Exercise data below:

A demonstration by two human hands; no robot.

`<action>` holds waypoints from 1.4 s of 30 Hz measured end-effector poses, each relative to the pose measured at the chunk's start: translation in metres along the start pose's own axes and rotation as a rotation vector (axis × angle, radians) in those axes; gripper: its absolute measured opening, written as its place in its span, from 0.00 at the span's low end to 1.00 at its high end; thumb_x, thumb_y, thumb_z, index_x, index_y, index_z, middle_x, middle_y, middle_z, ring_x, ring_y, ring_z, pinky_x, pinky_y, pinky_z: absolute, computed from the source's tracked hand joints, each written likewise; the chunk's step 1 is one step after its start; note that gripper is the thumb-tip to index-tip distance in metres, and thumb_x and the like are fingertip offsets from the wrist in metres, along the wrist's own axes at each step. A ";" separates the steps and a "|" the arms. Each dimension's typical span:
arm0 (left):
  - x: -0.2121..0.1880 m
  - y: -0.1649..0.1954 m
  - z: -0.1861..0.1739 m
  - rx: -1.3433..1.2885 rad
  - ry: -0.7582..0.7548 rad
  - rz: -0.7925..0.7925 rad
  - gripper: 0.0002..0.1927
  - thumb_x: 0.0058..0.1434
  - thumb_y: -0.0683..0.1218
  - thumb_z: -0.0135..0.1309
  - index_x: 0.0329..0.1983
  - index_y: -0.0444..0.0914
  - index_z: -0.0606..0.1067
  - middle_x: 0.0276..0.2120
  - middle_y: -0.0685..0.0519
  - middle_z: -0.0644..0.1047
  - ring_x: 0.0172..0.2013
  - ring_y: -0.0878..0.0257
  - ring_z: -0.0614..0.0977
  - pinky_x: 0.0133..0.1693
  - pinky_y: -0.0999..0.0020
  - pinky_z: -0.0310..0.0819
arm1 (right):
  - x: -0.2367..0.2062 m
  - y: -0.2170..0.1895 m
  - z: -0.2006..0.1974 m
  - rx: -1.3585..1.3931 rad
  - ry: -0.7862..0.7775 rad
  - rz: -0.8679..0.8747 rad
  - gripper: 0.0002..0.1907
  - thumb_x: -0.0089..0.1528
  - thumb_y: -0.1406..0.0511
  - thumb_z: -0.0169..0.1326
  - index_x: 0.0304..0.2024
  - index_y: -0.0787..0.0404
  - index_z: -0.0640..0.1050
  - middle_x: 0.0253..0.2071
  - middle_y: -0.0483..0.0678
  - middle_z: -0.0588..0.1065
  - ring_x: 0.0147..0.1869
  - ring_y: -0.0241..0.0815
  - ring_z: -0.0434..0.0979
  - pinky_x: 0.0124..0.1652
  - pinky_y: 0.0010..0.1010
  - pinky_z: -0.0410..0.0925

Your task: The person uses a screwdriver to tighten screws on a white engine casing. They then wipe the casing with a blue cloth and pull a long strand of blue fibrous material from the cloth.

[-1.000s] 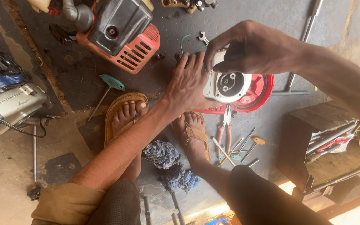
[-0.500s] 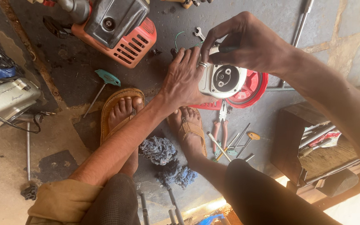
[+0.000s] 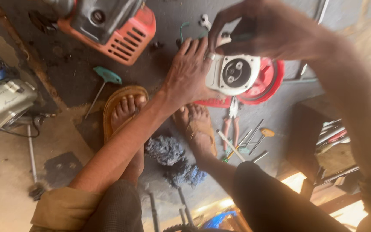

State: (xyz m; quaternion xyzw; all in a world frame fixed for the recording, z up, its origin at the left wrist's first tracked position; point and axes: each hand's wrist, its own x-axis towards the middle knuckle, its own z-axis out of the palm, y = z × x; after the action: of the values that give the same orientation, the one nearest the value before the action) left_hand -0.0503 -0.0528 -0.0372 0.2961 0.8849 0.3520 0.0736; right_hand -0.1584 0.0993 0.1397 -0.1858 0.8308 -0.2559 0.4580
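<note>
White housing [image 3: 233, 74] now shifted lower — left hand [image 3: 188, 73] bracing its side, right hand [image 3: 263, 30] fingers closed on top; loose hold risks dropping it onto red cover [image 3: 266, 86].
</note>
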 end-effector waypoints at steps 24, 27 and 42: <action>-0.002 0.007 -0.004 0.010 -0.016 -0.016 0.84 0.28 0.83 0.69 0.74 0.28 0.46 0.58 0.30 0.68 0.60 0.37 0.70 0.68 0.41 0.49 | -0.008 -0.025 0.176 -0.196 0.210 0.379 0.29 0.66 0.50 0.44 0.63 0.60 0.69 0.60 0.54 0.69 0.64 0.52 0.66 0.60 0.43 0.56; -0.003 0.007 -0.004 0.008 -0.019 -0.017 0.84 0.28 0.83 0.69 0.74 0.28 0.46 0.57 0.32 0.68 0.60 0.39 0.70 0.68 0.41 0.49 | 0.011 0.030 0.307 -0.131 0.280 0.483 0.32 0.67 0.48 0.39 0.66 0.61 0.65 0.66 0.57 0.66 0.72 0.54 0.62 0.68 0.45 0.51; -0.001 0.009 -0.002 0.045 -0.058 -0.067 0.84 0.26 0.79 0.73 0.74 0.30 0.46 0.58 0.33 0.66 0.59 0.39 0.70 0.69 0.41 0.47 | 0.010 0.050 0.334 -0.146 0.321 0.425 0.29 0.65 0.51 0.44 0.62 0.61 0.67 0.63 0.57 0.67 0.68 0.56 0.63 0.64 0.48 0.54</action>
State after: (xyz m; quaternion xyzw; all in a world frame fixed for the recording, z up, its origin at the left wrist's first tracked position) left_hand -0.0457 -0.0488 -0.0298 0.2778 0.8996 0.3204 0.1046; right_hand 0.1190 0.0488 -0.0467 0.0030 0.9294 -0.1194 0.3492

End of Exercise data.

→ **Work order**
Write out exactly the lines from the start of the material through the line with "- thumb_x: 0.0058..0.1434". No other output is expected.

→ **Answer**
A demonstration by two human hands; no robot.

`<action>` holds waypoints from 1.4 s of 30 Hz measured end-effector poses, each relative to the pose measured at the chunk's start: translation in metres along the start pose's own axes and rotation as a rotation vector (axis × angle, radians) in those axes; gripper: its absolute measured opening, written as its place in its span, from 0.00 at the span's low end to 1.00 at its high end; thumb_x, thumb_y, thumb_z, index_x, index_y, index_z, middle_x, middle_y, middle_z, ring_x, ring_y, ring_z, pinky_x, pinky_y, pinky_z: absolute, computed from the source's tracked hand joints, each written likewise; the chunk's step 1 is one step after its start; note that gripper is the thumb-tip to index-tip distance in metres, and thumb_x and the like are fingertip offsets from the wrist in metres, along the wrist's own axes at each step. A ";" separates the steps and a "|" the arms. Each dimension's typical span:
arm0 (left):
  - x: -0.2121..0.1880 m
  - y: -0.1649..0.1954 m
  - z: -0.1861..0.1739 m
  - rx: -1.3433..1.2885 rad
  - ry: -0.7582..0.7548 rad
  - rz: -0.7925..0.7925 rad
  - gripper: 0.0002..0.1927
  - thumb_x: 0.0058..0.1434

No part of the exercise remains unanswered.